=== Begin Enclosure ===

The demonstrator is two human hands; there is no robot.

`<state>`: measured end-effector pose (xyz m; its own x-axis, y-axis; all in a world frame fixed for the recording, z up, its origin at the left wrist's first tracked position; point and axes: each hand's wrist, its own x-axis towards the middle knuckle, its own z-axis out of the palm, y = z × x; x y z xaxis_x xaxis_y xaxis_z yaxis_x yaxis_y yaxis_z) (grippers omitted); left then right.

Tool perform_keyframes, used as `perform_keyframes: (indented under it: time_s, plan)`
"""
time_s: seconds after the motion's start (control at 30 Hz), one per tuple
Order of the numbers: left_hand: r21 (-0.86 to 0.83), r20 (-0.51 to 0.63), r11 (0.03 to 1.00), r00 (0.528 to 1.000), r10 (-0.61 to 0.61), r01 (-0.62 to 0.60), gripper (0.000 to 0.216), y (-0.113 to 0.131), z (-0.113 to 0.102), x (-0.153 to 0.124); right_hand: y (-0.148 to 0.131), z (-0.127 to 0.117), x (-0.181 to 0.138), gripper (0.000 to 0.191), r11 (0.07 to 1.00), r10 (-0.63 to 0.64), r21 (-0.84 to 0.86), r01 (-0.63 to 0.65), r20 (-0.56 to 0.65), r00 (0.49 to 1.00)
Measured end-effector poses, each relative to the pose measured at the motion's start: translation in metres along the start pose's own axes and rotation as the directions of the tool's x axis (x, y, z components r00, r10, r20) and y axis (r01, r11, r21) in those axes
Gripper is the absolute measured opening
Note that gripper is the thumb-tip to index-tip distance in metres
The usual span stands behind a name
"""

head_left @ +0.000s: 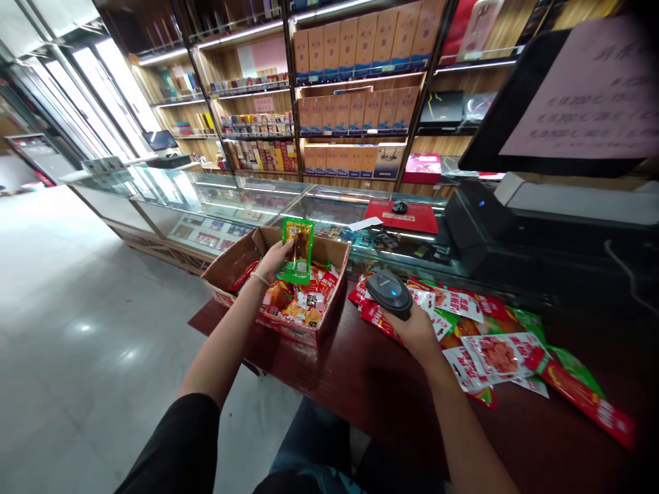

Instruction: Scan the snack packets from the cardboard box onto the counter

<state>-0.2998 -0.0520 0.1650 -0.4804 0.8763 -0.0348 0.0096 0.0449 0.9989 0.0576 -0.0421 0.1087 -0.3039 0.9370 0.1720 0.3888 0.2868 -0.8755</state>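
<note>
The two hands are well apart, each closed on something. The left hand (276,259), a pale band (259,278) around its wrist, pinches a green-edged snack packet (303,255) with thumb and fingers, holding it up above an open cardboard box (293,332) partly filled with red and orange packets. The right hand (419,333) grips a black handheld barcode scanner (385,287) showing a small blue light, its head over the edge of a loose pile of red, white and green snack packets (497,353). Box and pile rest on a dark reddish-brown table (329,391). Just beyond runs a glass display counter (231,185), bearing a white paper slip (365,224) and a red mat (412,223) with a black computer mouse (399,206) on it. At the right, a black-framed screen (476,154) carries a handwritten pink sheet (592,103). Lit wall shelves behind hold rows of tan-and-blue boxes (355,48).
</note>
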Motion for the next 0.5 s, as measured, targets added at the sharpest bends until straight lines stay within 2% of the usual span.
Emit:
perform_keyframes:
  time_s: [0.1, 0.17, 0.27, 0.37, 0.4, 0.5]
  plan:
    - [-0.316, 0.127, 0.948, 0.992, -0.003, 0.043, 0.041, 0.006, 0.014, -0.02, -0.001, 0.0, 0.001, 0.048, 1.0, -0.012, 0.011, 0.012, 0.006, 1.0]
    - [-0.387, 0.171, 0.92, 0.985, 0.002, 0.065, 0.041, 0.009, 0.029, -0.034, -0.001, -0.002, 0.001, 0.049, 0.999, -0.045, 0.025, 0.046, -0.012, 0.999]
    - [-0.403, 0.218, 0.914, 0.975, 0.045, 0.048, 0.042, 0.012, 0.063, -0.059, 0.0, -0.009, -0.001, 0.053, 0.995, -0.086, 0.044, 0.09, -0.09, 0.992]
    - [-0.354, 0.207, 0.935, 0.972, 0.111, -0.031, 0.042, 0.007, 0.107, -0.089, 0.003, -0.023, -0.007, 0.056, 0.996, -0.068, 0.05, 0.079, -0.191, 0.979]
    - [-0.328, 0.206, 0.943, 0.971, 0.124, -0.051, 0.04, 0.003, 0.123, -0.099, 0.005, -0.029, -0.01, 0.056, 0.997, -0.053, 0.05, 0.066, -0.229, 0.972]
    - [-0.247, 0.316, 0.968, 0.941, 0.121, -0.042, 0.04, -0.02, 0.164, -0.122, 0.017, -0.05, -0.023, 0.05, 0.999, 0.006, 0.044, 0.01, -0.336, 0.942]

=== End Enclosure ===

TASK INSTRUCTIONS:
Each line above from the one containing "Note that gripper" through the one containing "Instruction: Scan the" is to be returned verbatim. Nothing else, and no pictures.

ANSWER TO THE EXERCISE:
Note that gripper is the thumb-tip to index-tip distance in metres
The usual span stands behind a name
"""

head_left @ +0.000s: 

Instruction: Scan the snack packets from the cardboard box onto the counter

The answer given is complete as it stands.